Every line in the data below that holds "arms" should be found and copied.

★ ★ ★

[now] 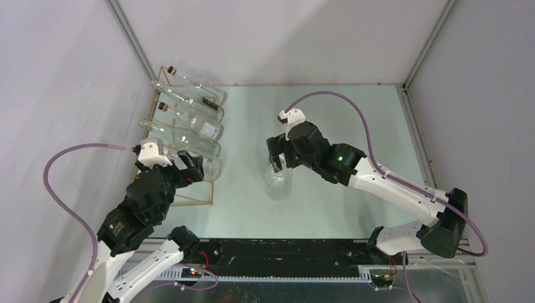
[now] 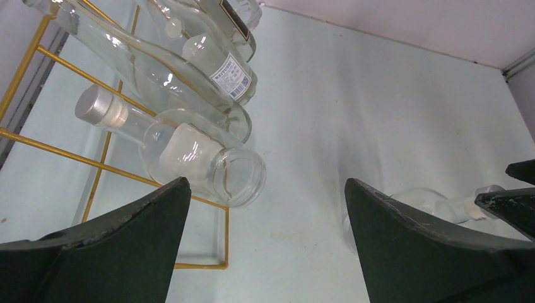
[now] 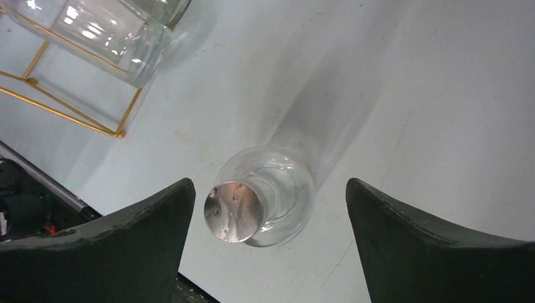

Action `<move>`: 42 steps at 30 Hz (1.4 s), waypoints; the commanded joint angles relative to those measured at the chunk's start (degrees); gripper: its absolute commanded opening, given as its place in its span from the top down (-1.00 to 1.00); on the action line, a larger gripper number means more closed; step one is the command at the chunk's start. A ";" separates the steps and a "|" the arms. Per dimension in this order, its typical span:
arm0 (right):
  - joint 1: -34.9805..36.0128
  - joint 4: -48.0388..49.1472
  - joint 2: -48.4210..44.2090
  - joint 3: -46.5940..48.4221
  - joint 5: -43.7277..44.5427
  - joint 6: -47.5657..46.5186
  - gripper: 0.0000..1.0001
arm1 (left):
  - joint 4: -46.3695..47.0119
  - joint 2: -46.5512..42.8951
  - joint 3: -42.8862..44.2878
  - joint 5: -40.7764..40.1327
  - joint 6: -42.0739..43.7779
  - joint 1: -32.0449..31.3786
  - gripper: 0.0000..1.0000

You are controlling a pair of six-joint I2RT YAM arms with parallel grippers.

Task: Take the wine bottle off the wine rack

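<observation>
The gold wire wine rack [image 1: 189,203] stands at the left with several clear bottles [image 1: 195,113] lying across it. One clear wine bottle [image 1: 278,180] with a silver cap [image 3: 233,211] stands upright on the table, off the rack. My right gripper [image 1: 277,161] is open just above it, and in the right wrist view [image 3: 269,183] the cap sits between the fingers nearer the left one, touching neither. My left gripper [image 1: 192,165] is open and empty at the rack's near end, over the nearest racked bottle [image 2: 189,154].
The rack [image 2: 63,151] runs along the left wall. The upright bottle also shows at the right of the left wrist view [image 2: 429,202]. A rack corner [image 3: 76,117] and a racked bottle's base [image 3: 107,31] show in the right wrist view. Grey walls enclose the table.
</observation>
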 commanded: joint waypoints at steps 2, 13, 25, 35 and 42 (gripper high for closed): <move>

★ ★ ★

Answer to the exercise →
Action `<move>`: 42 steps at 30 Hz (1.4 s), waypoints; the commanded joint angles relative to those measured at the chunk's start (degrees); gripper: its absolute commanded opening, given as its place in its span from the top down (-1.00 to 1.00); on the action line, a larger gripper number means more closed; step one is the command at the chunk's start. A ";" separates the steps and a "|" the arms. Per dimension in this order, its typical span:
You are controlling a pair of six-joint I2RT YAM arms with parallel grippers.

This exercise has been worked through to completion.